You can't have a franchise agreement tailored for your business before the franchise model has been established. Clive Sawyer reveals the steps you need to take

I am often surprised at the number of business owners that seem to forget fundamental business principles when franchising their business. The most important and critical first step, when undertaking any new venture, is to develop your business plan, and franchising is no different. The franchise development plan, sometimes called the feasibility study, is the document that creates the franchise model that all other phases of the franchise development will refer to. I find it inconceivable that some business owners believe they can develop, launch and run a national network of franchisees without having developed a comprehensive franchise model first.

The franchise development model will typically include the roles and responsibilities for franchisor and franchisee, the terms that the franchise will be offered on, the upfront and ongoing fee structure. In addition, it will dictate the size of territory and whether territories will be offered on an exclusive or non-exclusive basis, whether there will be any minimum performance levels for franchisees, and the basis for any renewal of the franchise.

The franchise development model must also have financial projections for both the franchisee and the franchisor. This should reveal what every franchisee should achieve as a minimum. Franchisee projections should not be ‘on target earnings' which very few people ever attain. It is far better to understate the franchisee projections ensuring that franchisees exceed them, creating motivation and goodwill, rather than having disappointed de-motivated franchisees.

The franchise development model must also include franchisor projections for franchisee recruitment. The franchisor projections should not be an exercise in spreadsheet manipulation, whereby the number of franchisees recruited is adjusted until the bottom line figure looks good! For most businesses starting out in franchising, recruiting four or five franchisees a year for the first couple of years is doing well. It would be ideal if all franchisees started together and all at the beginning of the year, however in practise this does not happen. In reality franchisee recruitment will be staggered throughout the year and therefore an allowance has to be made in the franchisors financial projections that the income from each franchisee will not be a full 12 months.

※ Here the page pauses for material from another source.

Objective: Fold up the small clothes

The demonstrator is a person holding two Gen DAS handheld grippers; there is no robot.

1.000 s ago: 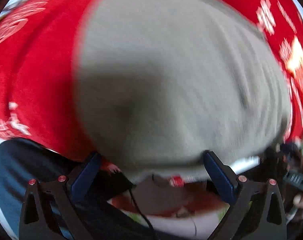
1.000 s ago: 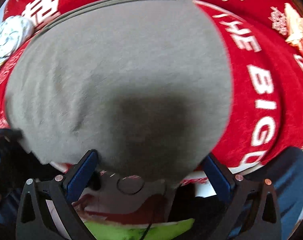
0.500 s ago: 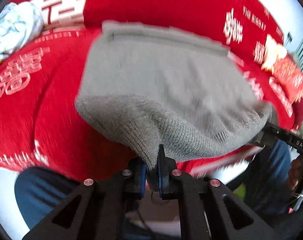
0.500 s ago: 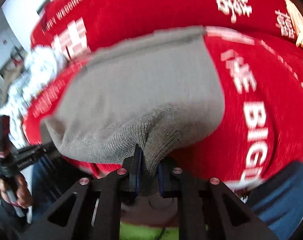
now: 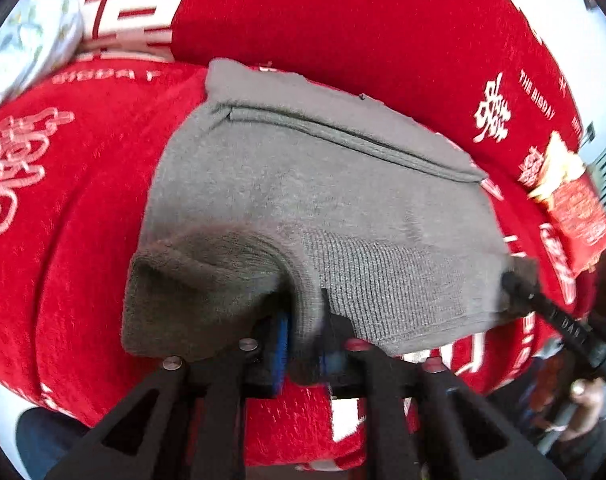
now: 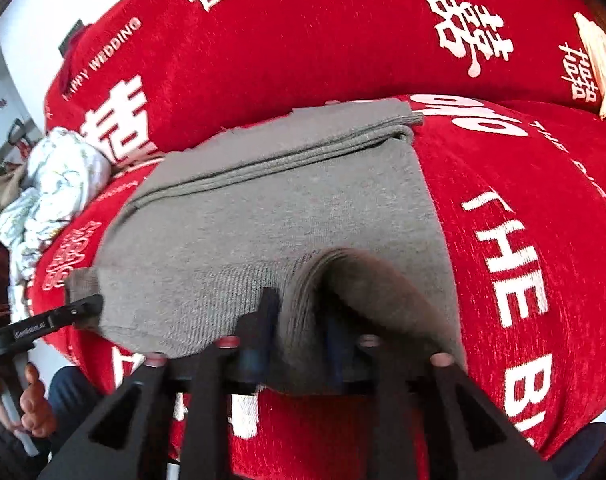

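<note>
My left tool (image 5: 305,336) pinches the ribbed hem of the grey garment (image 5: 323,196), a thick fold of knit bunched between its blue pads; its jaws have just been opening a little, yet the cloth is gripped. My right tool (image 6: 299,328) pinches the same hem at the other corner, its jaws likewise just eased wider around a roll of fabric. The garment lies folded over on the red cloth with white lettering (image 6: 343,40), near edge raised. A crumpled white cloth (image 6: 51,188) lies off to the left.
</note>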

When deciding if franchising is viable, three criteria must be met: 1) Franchisees must be able to make sufficient profit based on conservative income projections and realistic operating costs 2) The franchisor must be able to make sufficient profit based upon realistic franchisee recruitment levels and realistic costs of properly supporting their franchisees 3) The franchisee profit potential and upfront cost must be suitable for the type of person targeted as a franchisee.

Only after the franchise development model has been created and meets these three criteria should one move to the next step in franchising a business, namely implementing the franchise development model. The implementation phase will involve putting the systems and processes in place to support a nationwide network of franchisees, having the franchise legal agreements produced, writing the franchise operations manual, creating a franchisee training programme, developing the franchisee recruitment strategy, and creating the franchise recruitment material.

When franchising a business do not forget basic common business practices, create the franchise development model first. If you get this right then the other elements in implementing the franchise become relatively straightforward.